Try it: Each line in the entries that has the word "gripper" has to be copied.

Provided material:
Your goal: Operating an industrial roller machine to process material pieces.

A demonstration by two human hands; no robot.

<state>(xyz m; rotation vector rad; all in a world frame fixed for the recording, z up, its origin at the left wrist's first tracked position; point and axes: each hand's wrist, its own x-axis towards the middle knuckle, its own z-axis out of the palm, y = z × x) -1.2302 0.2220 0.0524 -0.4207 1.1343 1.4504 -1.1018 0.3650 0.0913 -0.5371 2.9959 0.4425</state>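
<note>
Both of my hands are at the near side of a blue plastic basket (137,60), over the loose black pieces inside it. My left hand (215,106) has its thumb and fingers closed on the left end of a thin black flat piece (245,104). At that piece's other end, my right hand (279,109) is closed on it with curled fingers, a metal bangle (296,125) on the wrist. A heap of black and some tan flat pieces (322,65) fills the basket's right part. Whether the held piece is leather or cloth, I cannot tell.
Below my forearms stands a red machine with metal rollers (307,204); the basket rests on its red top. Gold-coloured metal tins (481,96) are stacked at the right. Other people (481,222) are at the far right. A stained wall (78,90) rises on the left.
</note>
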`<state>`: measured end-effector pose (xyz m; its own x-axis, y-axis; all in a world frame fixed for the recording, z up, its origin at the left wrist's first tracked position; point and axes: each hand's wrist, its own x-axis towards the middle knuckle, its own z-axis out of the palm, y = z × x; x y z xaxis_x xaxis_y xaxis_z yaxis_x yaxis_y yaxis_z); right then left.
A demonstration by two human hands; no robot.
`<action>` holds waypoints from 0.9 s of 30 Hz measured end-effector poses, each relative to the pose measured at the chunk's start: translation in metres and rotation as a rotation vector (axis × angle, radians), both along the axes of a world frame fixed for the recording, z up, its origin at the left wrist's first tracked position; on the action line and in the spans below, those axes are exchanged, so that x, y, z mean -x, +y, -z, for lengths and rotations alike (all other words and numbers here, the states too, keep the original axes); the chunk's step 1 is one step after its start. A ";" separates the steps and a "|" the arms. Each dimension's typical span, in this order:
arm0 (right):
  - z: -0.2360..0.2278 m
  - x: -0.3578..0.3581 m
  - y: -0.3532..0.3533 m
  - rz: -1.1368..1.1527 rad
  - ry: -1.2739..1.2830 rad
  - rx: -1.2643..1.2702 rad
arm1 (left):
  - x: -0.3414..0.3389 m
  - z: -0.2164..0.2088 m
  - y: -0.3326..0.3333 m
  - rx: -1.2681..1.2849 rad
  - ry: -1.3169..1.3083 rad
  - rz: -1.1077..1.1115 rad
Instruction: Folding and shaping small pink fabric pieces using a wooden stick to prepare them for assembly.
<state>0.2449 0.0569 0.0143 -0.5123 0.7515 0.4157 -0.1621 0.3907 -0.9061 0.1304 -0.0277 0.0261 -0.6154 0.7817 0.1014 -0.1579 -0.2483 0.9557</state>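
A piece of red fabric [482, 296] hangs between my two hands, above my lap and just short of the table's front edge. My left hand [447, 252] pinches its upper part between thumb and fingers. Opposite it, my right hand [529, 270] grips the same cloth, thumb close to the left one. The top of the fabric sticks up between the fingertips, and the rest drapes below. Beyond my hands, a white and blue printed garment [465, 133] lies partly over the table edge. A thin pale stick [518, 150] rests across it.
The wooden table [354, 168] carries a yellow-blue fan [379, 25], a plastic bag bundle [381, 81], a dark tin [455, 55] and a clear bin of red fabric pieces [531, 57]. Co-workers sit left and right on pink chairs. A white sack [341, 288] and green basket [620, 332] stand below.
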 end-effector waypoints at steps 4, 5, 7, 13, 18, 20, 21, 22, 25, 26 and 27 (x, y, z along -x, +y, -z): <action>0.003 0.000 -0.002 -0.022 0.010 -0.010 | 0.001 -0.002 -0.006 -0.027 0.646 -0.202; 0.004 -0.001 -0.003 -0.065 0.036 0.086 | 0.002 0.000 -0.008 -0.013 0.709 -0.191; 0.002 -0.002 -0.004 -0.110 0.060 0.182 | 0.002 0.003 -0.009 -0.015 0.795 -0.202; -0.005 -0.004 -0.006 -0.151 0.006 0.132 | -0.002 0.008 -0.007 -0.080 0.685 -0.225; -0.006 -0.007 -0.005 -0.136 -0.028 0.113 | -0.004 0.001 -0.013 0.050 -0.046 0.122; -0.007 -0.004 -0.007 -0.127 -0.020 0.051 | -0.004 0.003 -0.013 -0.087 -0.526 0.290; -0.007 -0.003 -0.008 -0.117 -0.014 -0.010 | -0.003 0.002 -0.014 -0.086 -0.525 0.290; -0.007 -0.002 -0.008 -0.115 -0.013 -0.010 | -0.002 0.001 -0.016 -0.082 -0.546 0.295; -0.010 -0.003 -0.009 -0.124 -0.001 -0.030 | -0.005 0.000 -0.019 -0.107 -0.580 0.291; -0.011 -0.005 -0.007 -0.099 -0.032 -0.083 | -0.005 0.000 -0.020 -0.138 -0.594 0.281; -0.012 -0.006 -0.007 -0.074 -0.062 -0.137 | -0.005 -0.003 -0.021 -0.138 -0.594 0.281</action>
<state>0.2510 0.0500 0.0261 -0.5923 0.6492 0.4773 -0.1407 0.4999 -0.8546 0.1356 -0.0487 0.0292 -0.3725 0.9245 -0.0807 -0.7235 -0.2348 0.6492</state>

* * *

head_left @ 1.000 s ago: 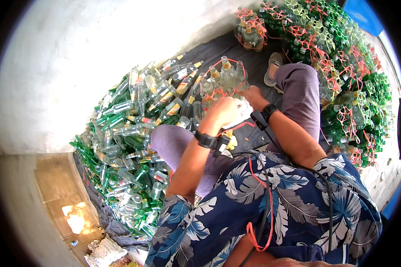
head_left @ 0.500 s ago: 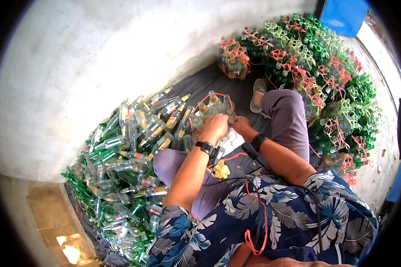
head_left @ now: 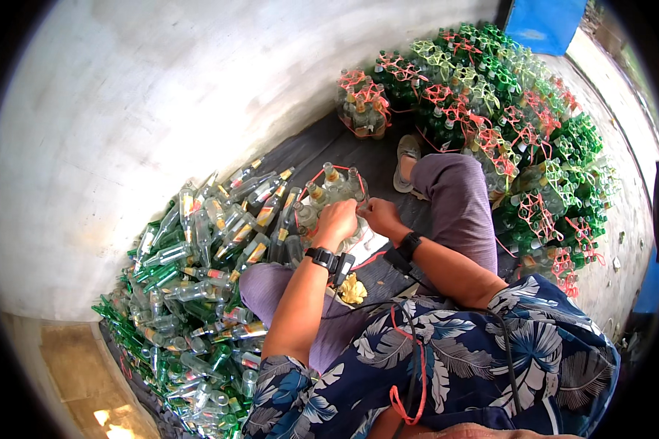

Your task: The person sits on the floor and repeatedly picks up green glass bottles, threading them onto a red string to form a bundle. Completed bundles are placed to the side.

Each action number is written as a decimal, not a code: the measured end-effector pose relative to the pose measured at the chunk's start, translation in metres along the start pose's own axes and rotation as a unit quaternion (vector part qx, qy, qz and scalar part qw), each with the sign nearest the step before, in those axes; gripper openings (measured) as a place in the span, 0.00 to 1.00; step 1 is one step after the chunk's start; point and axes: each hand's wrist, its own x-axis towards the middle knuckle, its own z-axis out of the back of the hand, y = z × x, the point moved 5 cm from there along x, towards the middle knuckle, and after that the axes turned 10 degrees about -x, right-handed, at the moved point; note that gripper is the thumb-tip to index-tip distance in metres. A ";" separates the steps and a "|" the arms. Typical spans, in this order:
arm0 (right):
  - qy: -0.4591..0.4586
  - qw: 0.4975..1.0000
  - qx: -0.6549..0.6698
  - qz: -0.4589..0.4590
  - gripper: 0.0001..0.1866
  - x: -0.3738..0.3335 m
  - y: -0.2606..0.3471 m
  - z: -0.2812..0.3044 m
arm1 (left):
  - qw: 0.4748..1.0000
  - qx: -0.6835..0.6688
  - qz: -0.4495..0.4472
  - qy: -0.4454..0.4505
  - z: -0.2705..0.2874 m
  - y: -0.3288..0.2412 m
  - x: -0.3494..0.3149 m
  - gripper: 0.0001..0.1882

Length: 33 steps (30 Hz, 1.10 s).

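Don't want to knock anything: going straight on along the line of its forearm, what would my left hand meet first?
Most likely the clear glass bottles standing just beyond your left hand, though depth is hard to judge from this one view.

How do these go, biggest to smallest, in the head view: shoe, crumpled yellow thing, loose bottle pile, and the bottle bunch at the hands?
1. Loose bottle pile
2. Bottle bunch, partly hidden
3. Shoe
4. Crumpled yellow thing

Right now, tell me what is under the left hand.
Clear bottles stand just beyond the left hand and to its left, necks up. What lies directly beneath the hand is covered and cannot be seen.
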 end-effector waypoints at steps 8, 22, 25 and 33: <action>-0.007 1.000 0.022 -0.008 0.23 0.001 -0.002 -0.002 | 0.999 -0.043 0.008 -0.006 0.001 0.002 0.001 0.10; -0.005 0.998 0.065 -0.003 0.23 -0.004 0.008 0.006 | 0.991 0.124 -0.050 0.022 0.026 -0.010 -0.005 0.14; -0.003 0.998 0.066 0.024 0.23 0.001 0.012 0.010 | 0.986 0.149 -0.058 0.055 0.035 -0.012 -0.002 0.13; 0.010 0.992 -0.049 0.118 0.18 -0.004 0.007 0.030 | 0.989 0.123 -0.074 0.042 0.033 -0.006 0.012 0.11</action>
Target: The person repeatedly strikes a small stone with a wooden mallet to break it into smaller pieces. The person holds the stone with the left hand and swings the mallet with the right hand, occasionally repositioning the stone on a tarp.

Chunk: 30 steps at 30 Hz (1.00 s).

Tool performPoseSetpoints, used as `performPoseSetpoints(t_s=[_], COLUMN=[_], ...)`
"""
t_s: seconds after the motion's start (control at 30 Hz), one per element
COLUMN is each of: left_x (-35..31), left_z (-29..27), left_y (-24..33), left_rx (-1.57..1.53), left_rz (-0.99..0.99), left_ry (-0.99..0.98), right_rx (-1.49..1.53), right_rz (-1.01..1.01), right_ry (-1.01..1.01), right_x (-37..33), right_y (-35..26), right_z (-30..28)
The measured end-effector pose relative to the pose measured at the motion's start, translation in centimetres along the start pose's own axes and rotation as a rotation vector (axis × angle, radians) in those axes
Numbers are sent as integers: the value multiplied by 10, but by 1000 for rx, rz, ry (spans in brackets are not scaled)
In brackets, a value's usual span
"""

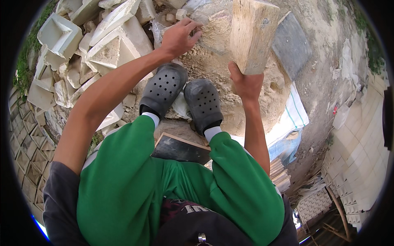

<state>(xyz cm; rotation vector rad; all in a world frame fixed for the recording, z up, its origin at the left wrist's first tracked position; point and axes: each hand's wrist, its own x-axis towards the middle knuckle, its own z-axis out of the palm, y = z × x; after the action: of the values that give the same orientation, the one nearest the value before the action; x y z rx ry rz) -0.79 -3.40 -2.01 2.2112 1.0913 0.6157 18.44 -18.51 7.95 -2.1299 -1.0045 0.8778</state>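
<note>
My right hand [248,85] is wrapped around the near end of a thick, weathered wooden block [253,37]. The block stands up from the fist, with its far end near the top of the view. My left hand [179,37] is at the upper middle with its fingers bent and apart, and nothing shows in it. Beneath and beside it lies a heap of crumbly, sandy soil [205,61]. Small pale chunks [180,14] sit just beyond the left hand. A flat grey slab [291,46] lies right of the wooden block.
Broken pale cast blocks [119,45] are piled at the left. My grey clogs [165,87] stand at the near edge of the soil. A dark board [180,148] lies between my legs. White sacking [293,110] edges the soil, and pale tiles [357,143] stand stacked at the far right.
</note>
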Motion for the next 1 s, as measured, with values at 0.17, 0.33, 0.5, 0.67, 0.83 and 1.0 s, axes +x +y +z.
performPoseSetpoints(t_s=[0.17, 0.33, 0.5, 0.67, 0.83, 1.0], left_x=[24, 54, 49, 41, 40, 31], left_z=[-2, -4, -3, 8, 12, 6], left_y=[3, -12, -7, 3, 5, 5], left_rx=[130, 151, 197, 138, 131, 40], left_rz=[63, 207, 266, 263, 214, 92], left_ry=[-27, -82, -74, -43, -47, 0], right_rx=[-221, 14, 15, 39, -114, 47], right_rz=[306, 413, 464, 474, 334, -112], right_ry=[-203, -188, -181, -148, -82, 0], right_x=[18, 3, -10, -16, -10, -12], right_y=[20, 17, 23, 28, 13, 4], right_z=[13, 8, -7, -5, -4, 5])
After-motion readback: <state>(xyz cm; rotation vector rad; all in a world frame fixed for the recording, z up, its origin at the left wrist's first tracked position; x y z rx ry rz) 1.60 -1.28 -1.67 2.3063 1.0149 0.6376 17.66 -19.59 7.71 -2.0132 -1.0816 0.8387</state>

Written response:
Each action number is written as a decimal, not a code: the measured end-effector pose relative to the pose measured at the chunk's start, translation in metres along the start pose's own axes and rotation as a unit quaternion (vector part qx, qy, qz and scalar part qw), each with the sign nearest the step before, in those axes; gripper openings (measured) as a place in the span, 0.00 to 1.00; step 1 is one step after the chunk's start; point and axes: each hand's wrist, its own x-axis towards the middle knuckle, its own z-axis out of the back of the hand, y = z × x, the point moved 5 cm from there along x, towards the middle knuckle, and after that the axes turned 10 degrees about -x, right-handed, at the moved point; note that gripper is the thumb-tip to index-tip distance in metres. A ";" separates the steps and a "|" the arms. Typical spans, in this order:
  - gripper: 0.0001..0.1866
  - gripper: 0.0001..0.1882

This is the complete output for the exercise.